• _Prompt_
Exactly reproduce all the records, keeping pictures out of the copy.

Recorded data
====
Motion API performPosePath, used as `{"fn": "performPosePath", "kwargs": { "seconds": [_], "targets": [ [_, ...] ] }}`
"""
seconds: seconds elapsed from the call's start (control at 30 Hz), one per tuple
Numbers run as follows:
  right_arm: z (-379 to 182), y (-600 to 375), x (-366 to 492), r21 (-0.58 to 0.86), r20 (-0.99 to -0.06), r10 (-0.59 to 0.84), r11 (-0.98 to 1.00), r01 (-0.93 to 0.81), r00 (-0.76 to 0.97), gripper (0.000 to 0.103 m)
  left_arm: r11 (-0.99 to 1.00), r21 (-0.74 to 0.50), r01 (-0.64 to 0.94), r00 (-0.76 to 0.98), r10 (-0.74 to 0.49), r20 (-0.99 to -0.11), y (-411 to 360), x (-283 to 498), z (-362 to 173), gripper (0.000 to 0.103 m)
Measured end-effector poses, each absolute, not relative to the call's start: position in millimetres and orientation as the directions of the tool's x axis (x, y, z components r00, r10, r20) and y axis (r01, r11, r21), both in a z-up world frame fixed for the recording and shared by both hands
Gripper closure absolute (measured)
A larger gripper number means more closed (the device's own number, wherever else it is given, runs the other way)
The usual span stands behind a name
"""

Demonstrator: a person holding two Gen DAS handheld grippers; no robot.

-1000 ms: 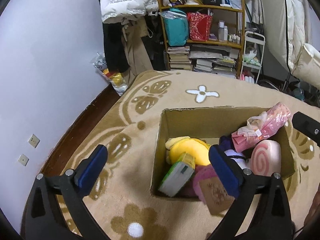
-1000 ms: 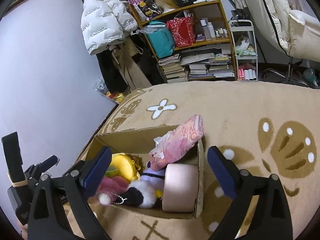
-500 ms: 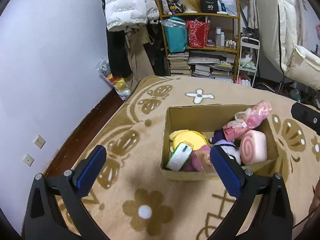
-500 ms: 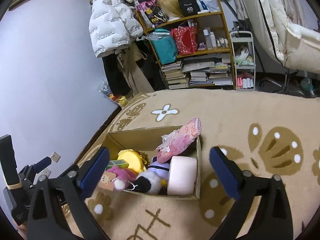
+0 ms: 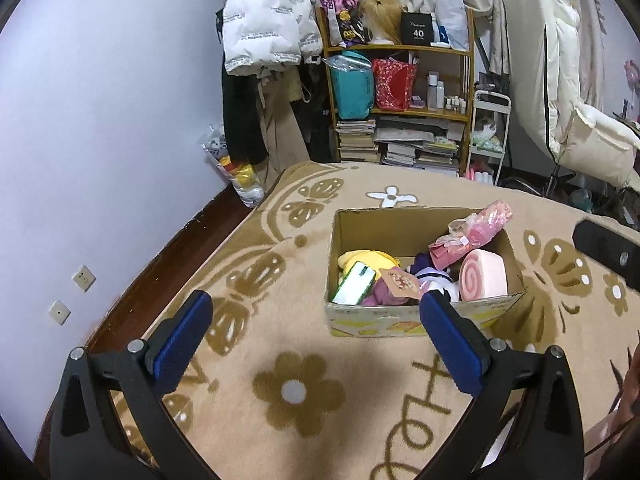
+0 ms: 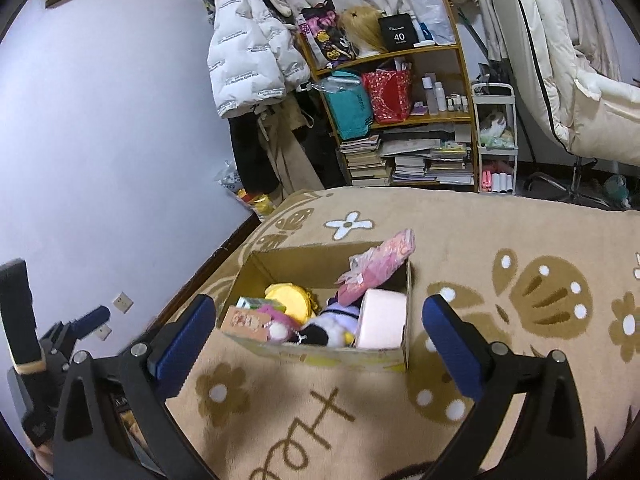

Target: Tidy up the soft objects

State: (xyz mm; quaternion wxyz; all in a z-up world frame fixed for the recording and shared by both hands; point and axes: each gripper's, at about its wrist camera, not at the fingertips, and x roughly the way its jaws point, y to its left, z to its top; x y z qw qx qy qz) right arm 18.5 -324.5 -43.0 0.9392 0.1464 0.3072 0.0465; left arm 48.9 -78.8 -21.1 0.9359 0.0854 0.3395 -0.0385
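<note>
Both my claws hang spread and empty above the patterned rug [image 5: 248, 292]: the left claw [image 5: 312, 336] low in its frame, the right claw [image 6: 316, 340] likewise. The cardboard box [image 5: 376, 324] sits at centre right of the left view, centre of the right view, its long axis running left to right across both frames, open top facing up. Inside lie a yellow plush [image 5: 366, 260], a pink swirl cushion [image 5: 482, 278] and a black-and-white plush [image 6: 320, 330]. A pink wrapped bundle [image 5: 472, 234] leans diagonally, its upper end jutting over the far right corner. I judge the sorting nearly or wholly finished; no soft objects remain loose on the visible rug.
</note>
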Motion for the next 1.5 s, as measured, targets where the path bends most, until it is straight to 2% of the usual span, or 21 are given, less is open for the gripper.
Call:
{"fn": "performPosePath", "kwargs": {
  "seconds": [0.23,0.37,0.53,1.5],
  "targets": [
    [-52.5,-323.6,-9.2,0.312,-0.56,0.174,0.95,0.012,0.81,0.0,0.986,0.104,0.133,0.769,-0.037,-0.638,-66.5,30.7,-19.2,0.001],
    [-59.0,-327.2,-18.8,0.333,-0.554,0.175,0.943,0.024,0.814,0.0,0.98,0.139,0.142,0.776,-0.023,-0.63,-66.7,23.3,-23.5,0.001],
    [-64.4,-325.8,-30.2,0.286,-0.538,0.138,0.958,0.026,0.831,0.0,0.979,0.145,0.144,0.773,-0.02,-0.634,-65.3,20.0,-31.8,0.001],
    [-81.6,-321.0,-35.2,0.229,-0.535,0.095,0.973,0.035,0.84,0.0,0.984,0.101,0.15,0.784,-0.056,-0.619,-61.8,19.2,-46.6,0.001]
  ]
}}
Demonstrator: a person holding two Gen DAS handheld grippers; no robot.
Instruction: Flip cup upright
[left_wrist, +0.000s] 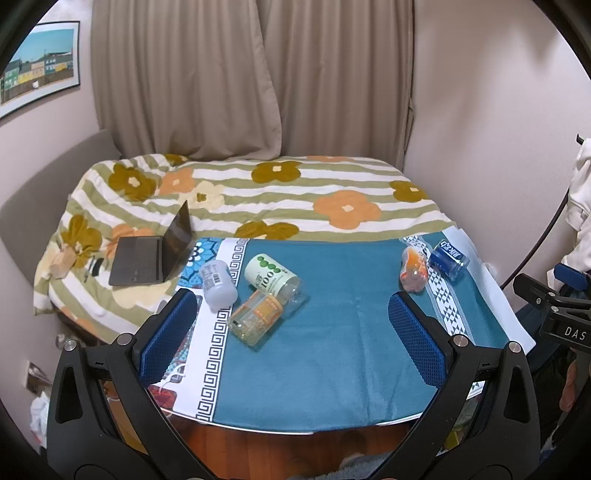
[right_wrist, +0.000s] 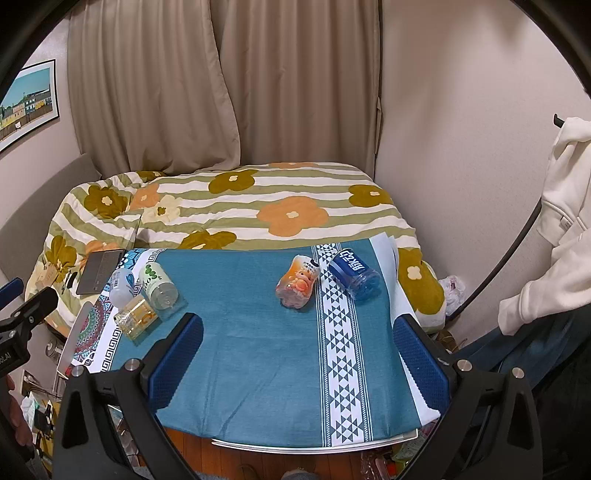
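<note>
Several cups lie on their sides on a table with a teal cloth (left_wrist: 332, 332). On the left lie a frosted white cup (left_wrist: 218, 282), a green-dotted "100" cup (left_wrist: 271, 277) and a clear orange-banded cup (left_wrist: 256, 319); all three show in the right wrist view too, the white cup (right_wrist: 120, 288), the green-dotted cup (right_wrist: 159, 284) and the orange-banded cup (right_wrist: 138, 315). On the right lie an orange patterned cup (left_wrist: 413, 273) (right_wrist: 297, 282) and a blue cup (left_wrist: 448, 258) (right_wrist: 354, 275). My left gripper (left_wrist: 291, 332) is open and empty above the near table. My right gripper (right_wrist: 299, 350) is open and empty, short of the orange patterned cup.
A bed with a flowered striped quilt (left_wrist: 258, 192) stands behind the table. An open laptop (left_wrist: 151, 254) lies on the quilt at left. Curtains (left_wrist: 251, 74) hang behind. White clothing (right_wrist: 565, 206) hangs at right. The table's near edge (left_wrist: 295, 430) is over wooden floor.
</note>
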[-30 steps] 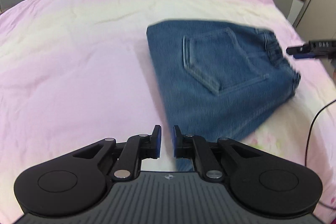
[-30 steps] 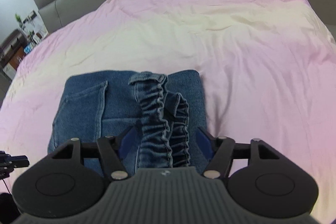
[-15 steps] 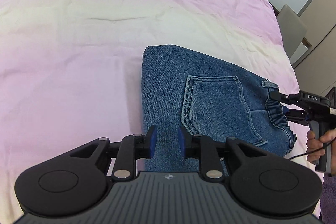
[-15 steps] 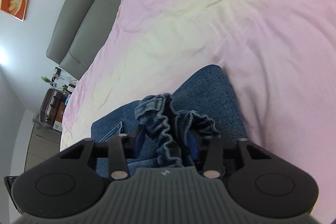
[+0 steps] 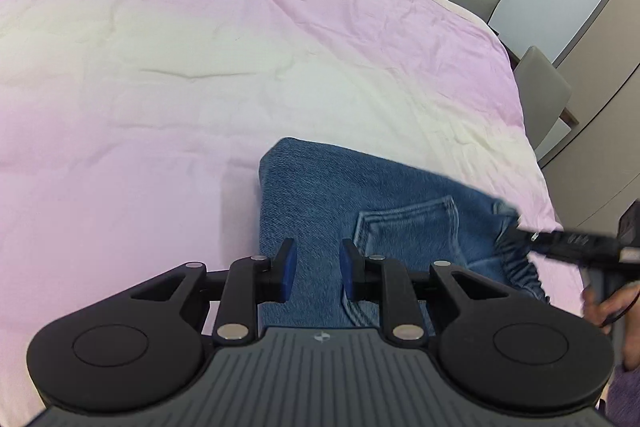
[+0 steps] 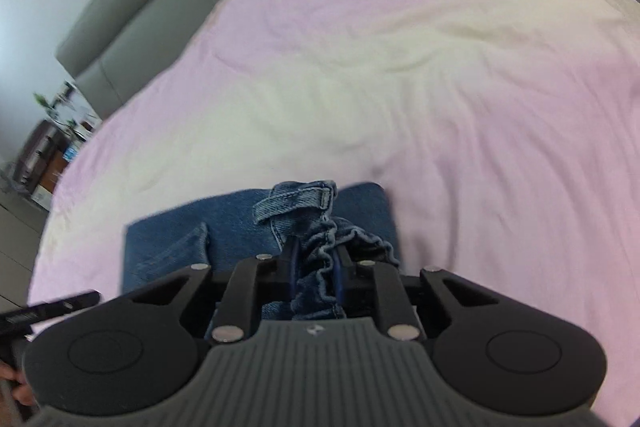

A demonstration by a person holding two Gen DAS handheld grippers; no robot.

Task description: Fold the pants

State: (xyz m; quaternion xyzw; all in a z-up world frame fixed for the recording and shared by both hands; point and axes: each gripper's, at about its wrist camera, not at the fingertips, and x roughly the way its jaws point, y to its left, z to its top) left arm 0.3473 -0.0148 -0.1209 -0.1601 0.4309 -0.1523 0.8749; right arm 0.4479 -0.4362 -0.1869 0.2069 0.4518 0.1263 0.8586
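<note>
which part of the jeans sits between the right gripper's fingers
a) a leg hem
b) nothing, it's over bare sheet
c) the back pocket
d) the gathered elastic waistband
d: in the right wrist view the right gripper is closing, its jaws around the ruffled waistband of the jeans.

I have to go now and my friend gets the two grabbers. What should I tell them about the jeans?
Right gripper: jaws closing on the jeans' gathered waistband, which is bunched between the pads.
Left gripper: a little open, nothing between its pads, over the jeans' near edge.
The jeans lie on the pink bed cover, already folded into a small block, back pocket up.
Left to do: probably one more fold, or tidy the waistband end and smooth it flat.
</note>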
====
• _Answer to this problem_
Motion API performPosePath, used as `{"fn": "performPosePath", "kwargs": { "seconds": [_], "targets": [ [_, ...] ] }}`
"""
seconds: seconds elapsed from the call's start (control at 30 Hz), one per tuple
Numbers run as follows:
  right_arm: z (-379 to 182), y (-600 to 375), x (-366 to 492), r21 (-0.58 to 0.86), r20 (-0.99 to -0.06), r10 (-0.59 to 0.84), r11 (-0.98 to 1.00), r01 (-0.93 to 0.81), r00 (-0.76 to 0.97), gripper (0.000 to 0.103 m)
  left_arm: r11 (-0.99 to 1.00), r21 (-0.74 to 0.50), r01 (-0.64 to 0.94), r00 (-0.76 to 0.98), r10 (-0.74 to 0.49), r20 (-0.99 to -0.11), y (-411 to 360), x (-283 to 498), z (-362 to 173), gripper (0.000 to 0.103 m)
Measured end-effector poses, each absolute, not relative to the call's start: position in millimetres and orientation as the directions of the tool's x axis (x, y, z components r00, r10, r20) and y axis (r01, r11, r21), both in a z-up world frame fixed for the recording and shared by both hands
Gripper closure absolute (measured)
A larger gripper number means more closed (the device's own number, wherever else it is given, runs the other way)
The usual span stands behind a name
"""

Demonstrator: a person holding two Gen DAS handheld grippers; no robot.

-1000 ms: 
-1000 ms: 
-500 ms: 
-500 ms: 
+0 ms: 
+0 ms: 

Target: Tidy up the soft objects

State: (xyz mm; quaternion wxyz; all in a z-up world frame fixed for the recording and shared by both hands; point and axes: each gripper's, at about its wrist camera, not at the fingertips, and x roughly the way its jaws point, y to its left, z to its top; x y z qw qx qy qz) right arm 18.5 -324.5 -43.0 0.9392 0.1464 0.3072 0.0465; left arm 48.9 -78.8 -21.1 0.9359 0.0854 0.3395 -0.0385
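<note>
Both my claws hang spread and empty above the patterned rug [image 5: 248, 292]: the left claw [image 5: 312, 336] low in its frame, the right claw [image 6: 316, 340] likewise. The cardboard box [image 5: 376, 324] sits at centre right of the left view, centre of the right view, its long axis running left to right across both frames, open top facing up. Inside lie a yellow plush [image 5: 366, 260], a pink swirl cushion [image 5: 482, 278] and a black-and-white plush [image 6: 320, 330]. A pink wrapped bundle [image 5: 472, 234] leans diagonally, its upper end jutting over the far right corner. I judge the sorting nearly or wholly finished; no soft objects remain loose on the visible rug.
</note>
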Motion for the next 1.5 s, as measured, targets where the path bends most, until it is straight to 2% of the usual span, or 21 are given, less is open for the gripper.
Call:
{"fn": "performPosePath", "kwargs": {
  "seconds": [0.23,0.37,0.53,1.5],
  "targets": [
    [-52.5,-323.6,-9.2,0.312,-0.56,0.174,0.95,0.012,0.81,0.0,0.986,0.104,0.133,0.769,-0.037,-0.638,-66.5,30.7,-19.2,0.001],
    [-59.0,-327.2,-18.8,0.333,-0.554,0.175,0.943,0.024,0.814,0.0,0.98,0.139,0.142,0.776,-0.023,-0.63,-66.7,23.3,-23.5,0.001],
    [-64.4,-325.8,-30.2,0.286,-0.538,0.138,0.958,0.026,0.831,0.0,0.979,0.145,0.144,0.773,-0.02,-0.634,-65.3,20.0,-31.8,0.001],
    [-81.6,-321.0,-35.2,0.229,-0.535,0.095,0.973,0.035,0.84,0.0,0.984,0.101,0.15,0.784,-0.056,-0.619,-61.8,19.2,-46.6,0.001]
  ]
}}
Demonstrator: a person holding two Gen DAS handheld grippers; no robot.
Instruction: Flip cup upright
[left_wrist, +0.000s] 
[right_wrist, +0.000s] 
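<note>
Several cups lie on their sides on a table with a teal cloth (left_wrist: 332, 332). On the left lie a frosted white cup (left_wrist: 218, 282), a green-dotted "100" cup (left_wrist: 271, 277) and a clear orange-banded cup (left_wrist: 256, 319); all three show in the right wrist view too, the white cup (right_wrist: 120, 288), the green-dotted cup (right_wrist: 159, 284) and the orange-banded cup (right_wrist: 138, 315). On the right lie an orange patterned cup (left_wrist: 413, 273) (right_wrist: 297, 282) and a blue cup (left_wrist: 448, 258) (right_wrist: 354, 275). My left gripper (left_wrist: 291, 332) is open and empty above the near table. My right gripper (right_wrist: 299, 350) is open and empty, short of the orange patterned cup.
A bed with a flowered striped quilt (left_wrist: 258, 192) stands behind the table. An open laptop (left_wrist: 151, 254) lies on the quilt at left. Curtains (left_wrist: 251, 74) hang behind. White clothing (right_wrist: 565, 206) hangs at right. The table's near edge (left_wrist: 295, 430) is over wooden floor.
</note>
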[-30 steps] 
[-30 steps] 
[-15 steps] 
[-15 steps] 
[+0 steps] 
[+0 steps] 

A demonstration by a person holding two Gen DAS handheld grippers; no robot.

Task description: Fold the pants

State: (xyz m; quaternion xyzw; all in a z-up world frame fixed for the recording and shared by both hands; point and axes: each gripper's, at about its wrist camera, not at the fingertips, and x roughly the way its jaws point, y to its left, z to its top) left arm 0.3473 -0.0148 -0.1209 -0.1601 0.4309 -0.1523 0.8749; right arm 0.4479 -0.4362 -0.1869 0.2069 0.4518 0.1263 0.8586
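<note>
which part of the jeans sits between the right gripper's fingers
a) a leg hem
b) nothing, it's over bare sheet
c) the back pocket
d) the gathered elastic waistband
d: in the right wrist view the right gripper is closing, its jaws around the ruffled waistband of the jeans.

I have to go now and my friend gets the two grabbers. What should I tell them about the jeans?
Right gripper: jaws closing on the jeans' gathered waistband, which is bunched between the pads.
Left gripper: a little open, nothing between its pads, over the jeans' near edge.
The jeans lie on the pink bed cover, already folded into a small block, back pocket up.
Left to do: probably one more fold, or tidy the waistband end and smooth it flat.
</note>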

This is the complete answer.